Moviegoing in Hickory, North Carolina
Sigmon remembers the owner of a movie theater in Hickory who used to send a free taxi to transport moviegoers. Sigmon went weekly with his father.
Citing this Excerpt
Oral History Interview with Murphy Yomen Sigmon, July 27, 1979. Interview H-0142. Southern Oral History Program Collection (#4007) in the Southern Oral History Program Collection, Southern Historical Collection, Wilson Library, University of North Carolina at Chapel Hill.
Full Text of the Excerpt
Used to be a moving picture
show in there, before they put the office in there, and a barbershop and
a cafe. And when I was small and growing up, me and my brother, we lived
up here on Longview, and we'd walk down there to the moving
picture show. And my daddy worked at the Southern Desk then; I was just
six, seven, eight years old.

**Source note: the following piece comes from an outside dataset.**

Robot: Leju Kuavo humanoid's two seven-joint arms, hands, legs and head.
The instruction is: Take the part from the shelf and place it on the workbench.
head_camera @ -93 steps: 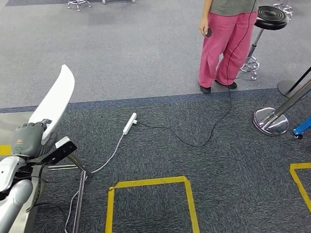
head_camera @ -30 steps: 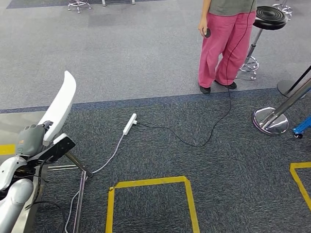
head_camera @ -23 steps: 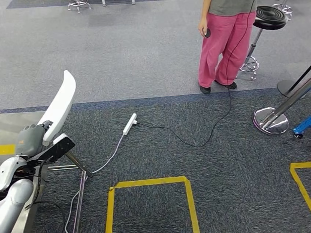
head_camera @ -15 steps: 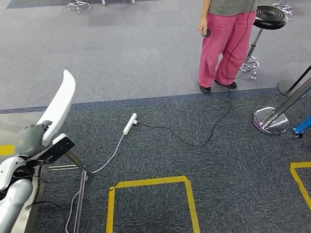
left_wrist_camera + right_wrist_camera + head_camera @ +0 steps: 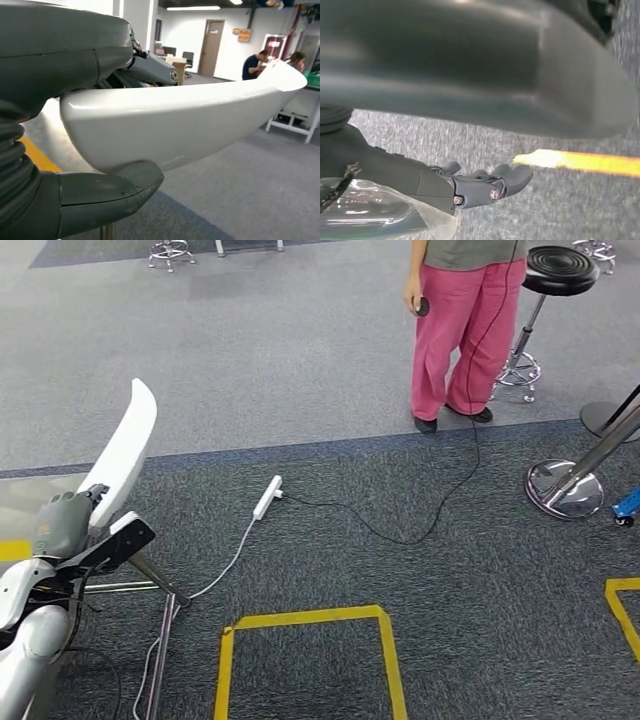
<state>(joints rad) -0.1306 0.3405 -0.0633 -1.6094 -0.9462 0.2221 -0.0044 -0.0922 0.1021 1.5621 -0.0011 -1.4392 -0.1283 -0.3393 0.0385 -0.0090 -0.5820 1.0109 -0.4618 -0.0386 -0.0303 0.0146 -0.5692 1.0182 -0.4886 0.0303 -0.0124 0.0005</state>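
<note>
head view, left hand: the left hand (image 5: 62, 525) grasps the lower end of the white part (image 5: 121, 452), which rises up and away from the hand, tilted.
head view, progress: the part is off the shelf and carried in the hand; by my reading the pick-up is done and the placing is left.
head view, tabletop: a pale tabletop (image 5: 23, 502) edge lies just beyond the hand on its outer side; the part is above it, not set down.
head view, surroundings: a power strip (image 5: 267, 496) lies on the carpet (image 5: 453, 600) well apart from the hand, and a person (image 5: 460, 320) stands farther off.
left wrist view, grasp: the thumb (image 5: 109, 192) presses under the part (image 5: 181, 117) and the darker fingers (image 5: 154, 70) close over it; the part runs on away from the hand.
right wrist view, right hand: the right hand (image 5: 471, 186) is released, its fingers held out loosely over carpet with a yellow line (image 5: 580, 161) just beyond the fingertips; it holds nothing.
left to do: bring the part over the tabletop, lower it, let go.
</note>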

P. D. Short run a taxi in town then, and
every Wednesday there was a continued picture on. I don't
know whether they've got them anymore or not. Every Wednesday
they'd have episodes of it, in fifteen episodes
or… And we'd go down there. P. D. Short would run
the little picture show and owned the taxi in Hickory. And when it would
be raining on Wednesday, he'd come up and get us and take us
to the show. He wouldn't charge us nothing for taxi fare, so
we wouldn't miss the show, you know. And it was Jack Hawksy
that played in that continued picture. My daddy and we'd go
every Wednesday night. It was me and my
brother—he's three years and a half older than
me—and my youngest sister, Carrie. She was just real small
then. Pretty nights, though, we'd walk down there, and next
morning we'd ask Mama how we got home. She'd say,
"Well, you walked," and we
wouldn't know nothing about it, me and my brother.
[laughter] We'd go to sleep in
the middle of the picture show. And we moved down to the mill hill when
daddy and my brother got a job down there.